– Оставить амулеты? Они же под сотню золотом стоят!

– Вот именно! Разве ж убийца устоит перед таким сокровищем?

– Да никто не устоит!

Понадобилось полчаса настойчивых убеждений, чтобы до Тирума дошла концепция алиби и улик.

И самым сложным оказалось – убедить его не перерезать магу горло.

Так или иначе, спустя несколько часов жарких дебатов, проведённых исключительно шёпотом, мы пришли к консенсусу.

Я же за это время выпил три бурдюка с водой и съел уйму сухпайков. Желудок крутило, моментами доходило до острой рези, но я верил, что мой организм справится.

Поскольку полностью полагаться на Тирума было бы глупо, значит… значит мне нужен был план Б, В и даже Г.

Мне, конечно, не улыбалось строить эти интриги, и вообще, на душе было как-то паршиво, но умом я точно понимал две вещи.

Первое. Это работорговцы, и церемониться с ними будет только полностью отбитый пацифист.

Второе. За неимением гербовой, пишем на простой.

Нет у меня возможности решить проблему в честном поединке, просто нет.

Во-первых, состояние тела оставляет желать лучшего, а во-вторых, никто не будет со мной биться в честном поединке.

Один приказ ошейнику, и я буду корчиться от боли, пока сердце, не выдержав, не остановится.

К тому же, положиться мне не на кого.

Ханурики они ханурики и есть. Мечта Десена! Рабское сознание, ни в жизнь не пойдут против хозяина.

Мелкие, несмотря на свою браваду про калаши да ПМ, так и остаются восьми-девятилетними пацанами.

Я убил своего первого врага в двадцать, оказавшись в безвыходной ситуации, и то целый месяц мучился совестью, и даже до сих пор на душе как-то тяжело. Так чего говорить о мальчишках?

Звена? Во-первых, девушка, во-вторых, она явно не в том состоянии. Хотя из всех рабов именно у неё может получиться мне помочь.

А заодно и себе.

Но это уже второй этап. Сейчас главное – избавиться от мага, который может чуять ложь и копаться в мозгах…

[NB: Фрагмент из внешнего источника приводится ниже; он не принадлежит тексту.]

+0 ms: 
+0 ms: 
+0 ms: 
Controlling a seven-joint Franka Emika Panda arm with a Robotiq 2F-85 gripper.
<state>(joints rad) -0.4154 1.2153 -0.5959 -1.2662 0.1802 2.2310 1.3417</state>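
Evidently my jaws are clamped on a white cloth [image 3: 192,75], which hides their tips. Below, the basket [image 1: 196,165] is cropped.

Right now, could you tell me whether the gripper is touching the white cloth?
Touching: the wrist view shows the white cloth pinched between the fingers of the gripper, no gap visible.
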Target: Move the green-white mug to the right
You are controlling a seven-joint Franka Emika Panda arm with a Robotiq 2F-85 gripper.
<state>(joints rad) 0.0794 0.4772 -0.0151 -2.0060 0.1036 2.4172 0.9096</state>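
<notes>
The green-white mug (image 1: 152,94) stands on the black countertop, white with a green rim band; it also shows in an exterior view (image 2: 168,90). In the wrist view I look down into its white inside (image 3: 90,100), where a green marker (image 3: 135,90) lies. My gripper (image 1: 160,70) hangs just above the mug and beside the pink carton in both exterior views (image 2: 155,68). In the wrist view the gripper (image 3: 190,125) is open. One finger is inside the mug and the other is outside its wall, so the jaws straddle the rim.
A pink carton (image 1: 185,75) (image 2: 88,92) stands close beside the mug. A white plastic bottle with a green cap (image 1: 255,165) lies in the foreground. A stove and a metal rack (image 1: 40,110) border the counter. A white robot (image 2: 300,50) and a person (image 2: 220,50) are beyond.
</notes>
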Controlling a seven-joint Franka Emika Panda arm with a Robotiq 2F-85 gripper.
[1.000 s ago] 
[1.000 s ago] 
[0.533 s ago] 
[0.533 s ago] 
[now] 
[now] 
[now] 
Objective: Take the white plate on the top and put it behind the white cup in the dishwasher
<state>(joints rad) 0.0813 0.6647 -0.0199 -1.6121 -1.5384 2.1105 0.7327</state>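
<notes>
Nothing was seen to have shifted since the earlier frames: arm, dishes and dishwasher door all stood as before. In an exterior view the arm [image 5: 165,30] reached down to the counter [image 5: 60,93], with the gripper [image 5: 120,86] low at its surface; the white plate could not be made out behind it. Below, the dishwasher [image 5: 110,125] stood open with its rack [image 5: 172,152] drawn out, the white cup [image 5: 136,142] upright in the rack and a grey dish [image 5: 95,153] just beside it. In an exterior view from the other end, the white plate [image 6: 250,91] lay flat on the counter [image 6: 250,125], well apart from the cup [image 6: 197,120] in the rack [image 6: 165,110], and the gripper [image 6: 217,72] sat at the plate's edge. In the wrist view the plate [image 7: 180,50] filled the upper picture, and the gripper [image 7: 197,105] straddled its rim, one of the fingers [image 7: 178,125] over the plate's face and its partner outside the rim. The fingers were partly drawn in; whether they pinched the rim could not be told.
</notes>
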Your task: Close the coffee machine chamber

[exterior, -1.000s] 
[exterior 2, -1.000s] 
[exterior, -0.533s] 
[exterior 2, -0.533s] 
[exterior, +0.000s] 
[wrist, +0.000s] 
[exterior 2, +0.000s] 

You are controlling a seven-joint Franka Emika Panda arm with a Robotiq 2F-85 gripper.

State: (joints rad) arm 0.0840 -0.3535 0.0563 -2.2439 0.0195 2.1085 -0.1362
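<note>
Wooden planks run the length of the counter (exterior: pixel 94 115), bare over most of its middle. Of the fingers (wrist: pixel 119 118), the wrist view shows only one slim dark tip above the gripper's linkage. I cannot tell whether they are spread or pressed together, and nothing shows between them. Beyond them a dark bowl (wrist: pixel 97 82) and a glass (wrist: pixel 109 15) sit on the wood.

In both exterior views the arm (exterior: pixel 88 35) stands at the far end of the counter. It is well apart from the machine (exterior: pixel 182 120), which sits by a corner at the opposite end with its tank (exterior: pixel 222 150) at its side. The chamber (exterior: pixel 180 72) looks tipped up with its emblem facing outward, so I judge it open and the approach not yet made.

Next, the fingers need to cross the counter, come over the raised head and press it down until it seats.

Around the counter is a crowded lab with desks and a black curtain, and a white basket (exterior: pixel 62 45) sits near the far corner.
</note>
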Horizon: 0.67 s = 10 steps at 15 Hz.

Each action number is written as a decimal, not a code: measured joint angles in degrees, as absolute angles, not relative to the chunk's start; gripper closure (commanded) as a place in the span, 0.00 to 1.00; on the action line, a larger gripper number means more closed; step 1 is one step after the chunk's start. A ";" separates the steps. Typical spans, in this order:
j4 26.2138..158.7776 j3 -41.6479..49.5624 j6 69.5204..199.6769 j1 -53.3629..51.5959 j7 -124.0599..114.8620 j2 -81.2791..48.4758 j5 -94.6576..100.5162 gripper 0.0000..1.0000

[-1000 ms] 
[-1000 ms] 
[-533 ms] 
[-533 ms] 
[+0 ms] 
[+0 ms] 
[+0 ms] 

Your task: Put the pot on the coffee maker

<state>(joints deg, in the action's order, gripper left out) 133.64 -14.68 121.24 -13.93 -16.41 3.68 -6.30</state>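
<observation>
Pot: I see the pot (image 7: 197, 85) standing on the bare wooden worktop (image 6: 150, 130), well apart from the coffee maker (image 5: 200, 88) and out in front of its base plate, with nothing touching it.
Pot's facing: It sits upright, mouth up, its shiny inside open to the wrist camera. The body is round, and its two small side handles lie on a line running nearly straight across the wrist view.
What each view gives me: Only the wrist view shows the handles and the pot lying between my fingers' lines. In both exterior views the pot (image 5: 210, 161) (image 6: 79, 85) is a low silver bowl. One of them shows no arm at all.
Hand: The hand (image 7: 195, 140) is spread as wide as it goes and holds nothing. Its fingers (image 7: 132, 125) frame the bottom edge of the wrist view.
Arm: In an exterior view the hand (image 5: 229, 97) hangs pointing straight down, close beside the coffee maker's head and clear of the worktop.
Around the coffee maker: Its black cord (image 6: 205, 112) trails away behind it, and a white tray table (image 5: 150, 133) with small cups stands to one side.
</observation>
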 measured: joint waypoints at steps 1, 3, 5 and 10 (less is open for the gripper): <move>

– Всё, – Тирум проговорил все три варианта без ошибок и чувствовал себя выпотрошенным и уставшим. – Иди к себе.

– Три удара хлыстом, – мне пришлось напомнить про нашу договоренность.

– Точно, – ухмыльнулся бедуин и взялся за хлыст.

Я только успел повернуться к нему спиной, как хлесткий удар кнута разорвал полуденный зной.

Вжик!

Вжик!

Вжик!

Тирум на самом деле поменял ко мне отношение, поскольку ударов я даже не почувствовал. Треск рвущегося балахона да, а касания хлыста – нет.

С трудом спрятав победную улыбку, я натянул на лицо маску боли и чуть ли не бегом отправился к краешку навеса.

– За что тебя?

– О чём вы так долго с ним говорили?

– Ещё один бурдюк с водой?

Стоило мне приблизиться к мальчишкам, как те тут же засыпали меня вопросами.

– Позже всё расскажу, – пообещал я и протянул Сёме мешочек с вялеными сухофруктами. – Воду пополам.

– У хануриков рожа поперёк треснет, – поморщился Сёма, а Эд согласно кивнул.

– Надо, парни, – я мог не объяснять пацанам свои мотивы, но это было как-то правильно, что ли? – Уж лучше мы поделимся с ними водой, чем они устроят нам какую-нибудь пакость.

– Ты их плохо знаешь, – покачал головой Сёма. – Посчитают за слабость.

– Это будет их проблемой, – я пожал плечами. – Я считаю, что люди заслуживают второго шанса.

– Ну да, ну да, – по-стариковски проворчал Сёма, а Эд неодобрительно покачал головой.

Я же подошёл к Хануру и протянул руку.

– Давай свой бурдюк.

– Зачем это? – меха Ханур использовал в качестве подушки и, судя по эмоциям, не горел желанием с ними разлучаться.

– Воды отолью, – мрачно бросил я. – Мы в одном положении, как-никак.

Ханур удивлённо похлопал глазами, но бурдюк всё же протянул.